● **Exercise aim**: Look through the listing for the word "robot". Copy each line that has it.
________________________
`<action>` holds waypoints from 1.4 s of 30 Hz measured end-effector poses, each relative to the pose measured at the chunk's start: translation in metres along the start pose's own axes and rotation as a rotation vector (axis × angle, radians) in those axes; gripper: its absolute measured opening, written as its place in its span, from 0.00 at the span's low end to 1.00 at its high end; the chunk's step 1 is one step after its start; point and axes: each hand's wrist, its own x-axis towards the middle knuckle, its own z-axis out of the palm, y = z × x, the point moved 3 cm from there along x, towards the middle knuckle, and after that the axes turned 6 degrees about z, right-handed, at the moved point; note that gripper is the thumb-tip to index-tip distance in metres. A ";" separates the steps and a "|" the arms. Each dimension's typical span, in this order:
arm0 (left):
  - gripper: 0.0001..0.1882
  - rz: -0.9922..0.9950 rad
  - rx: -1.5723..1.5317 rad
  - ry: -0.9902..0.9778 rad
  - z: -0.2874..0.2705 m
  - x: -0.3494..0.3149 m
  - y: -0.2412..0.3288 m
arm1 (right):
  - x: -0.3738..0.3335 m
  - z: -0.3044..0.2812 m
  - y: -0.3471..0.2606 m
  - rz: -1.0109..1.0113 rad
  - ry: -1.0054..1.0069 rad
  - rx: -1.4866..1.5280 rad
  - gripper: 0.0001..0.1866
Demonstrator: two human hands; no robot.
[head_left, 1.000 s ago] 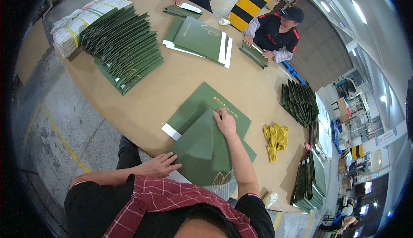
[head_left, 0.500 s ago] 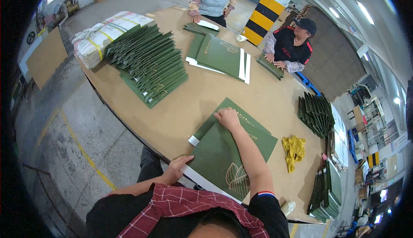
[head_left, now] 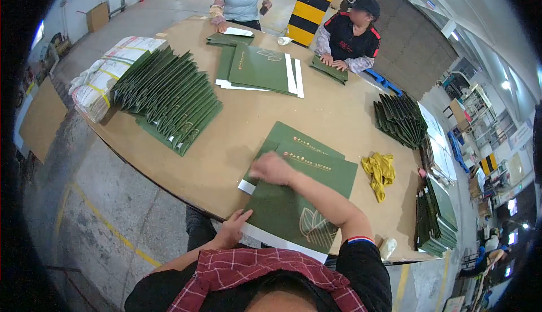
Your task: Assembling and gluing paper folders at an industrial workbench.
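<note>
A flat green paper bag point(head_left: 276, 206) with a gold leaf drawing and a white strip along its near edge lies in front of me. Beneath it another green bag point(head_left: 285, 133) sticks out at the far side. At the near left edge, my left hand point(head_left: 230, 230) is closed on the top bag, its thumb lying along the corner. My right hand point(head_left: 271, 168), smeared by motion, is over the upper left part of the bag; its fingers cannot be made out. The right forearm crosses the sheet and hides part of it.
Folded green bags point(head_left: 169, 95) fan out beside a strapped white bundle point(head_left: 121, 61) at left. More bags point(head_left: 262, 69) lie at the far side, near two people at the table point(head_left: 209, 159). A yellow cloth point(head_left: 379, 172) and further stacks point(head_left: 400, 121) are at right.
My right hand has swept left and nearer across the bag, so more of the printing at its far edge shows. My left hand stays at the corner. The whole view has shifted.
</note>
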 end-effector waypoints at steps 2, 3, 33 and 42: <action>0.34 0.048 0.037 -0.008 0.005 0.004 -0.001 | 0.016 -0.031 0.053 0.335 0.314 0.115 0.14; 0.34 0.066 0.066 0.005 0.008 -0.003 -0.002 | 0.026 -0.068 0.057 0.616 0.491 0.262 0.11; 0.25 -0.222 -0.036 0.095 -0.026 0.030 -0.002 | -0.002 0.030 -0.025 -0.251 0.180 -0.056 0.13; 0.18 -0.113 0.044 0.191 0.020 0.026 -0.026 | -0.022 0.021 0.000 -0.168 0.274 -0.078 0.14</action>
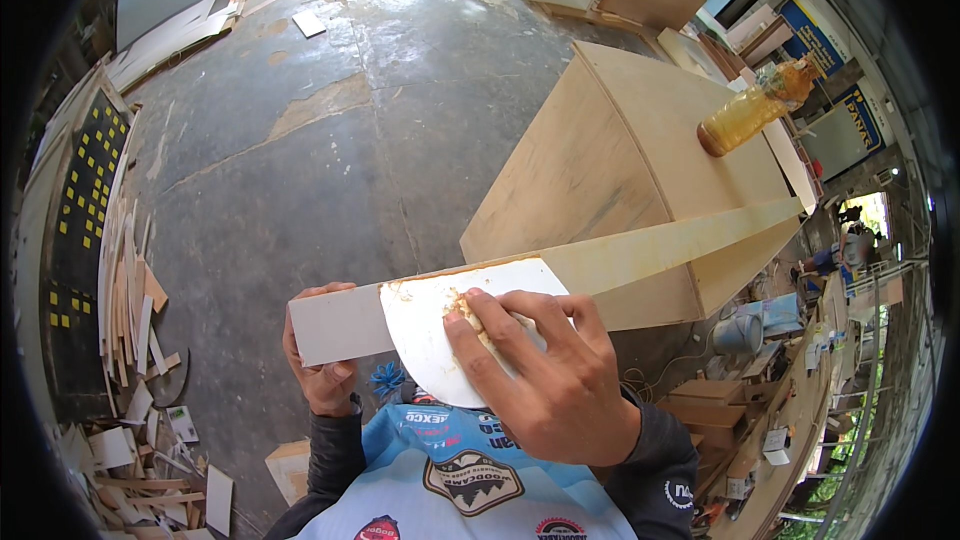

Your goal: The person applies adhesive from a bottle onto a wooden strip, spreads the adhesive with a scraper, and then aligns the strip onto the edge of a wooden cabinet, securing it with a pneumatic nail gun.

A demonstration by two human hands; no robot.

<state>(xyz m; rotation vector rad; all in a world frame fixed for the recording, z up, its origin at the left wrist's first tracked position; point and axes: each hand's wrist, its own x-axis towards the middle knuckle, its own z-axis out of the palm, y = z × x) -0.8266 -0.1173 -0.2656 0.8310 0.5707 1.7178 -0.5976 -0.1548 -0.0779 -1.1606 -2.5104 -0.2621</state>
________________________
● **Solution to the problem**:
Demonstrator: two human hands; no robot.
A demonstration by two human hands; no robot.

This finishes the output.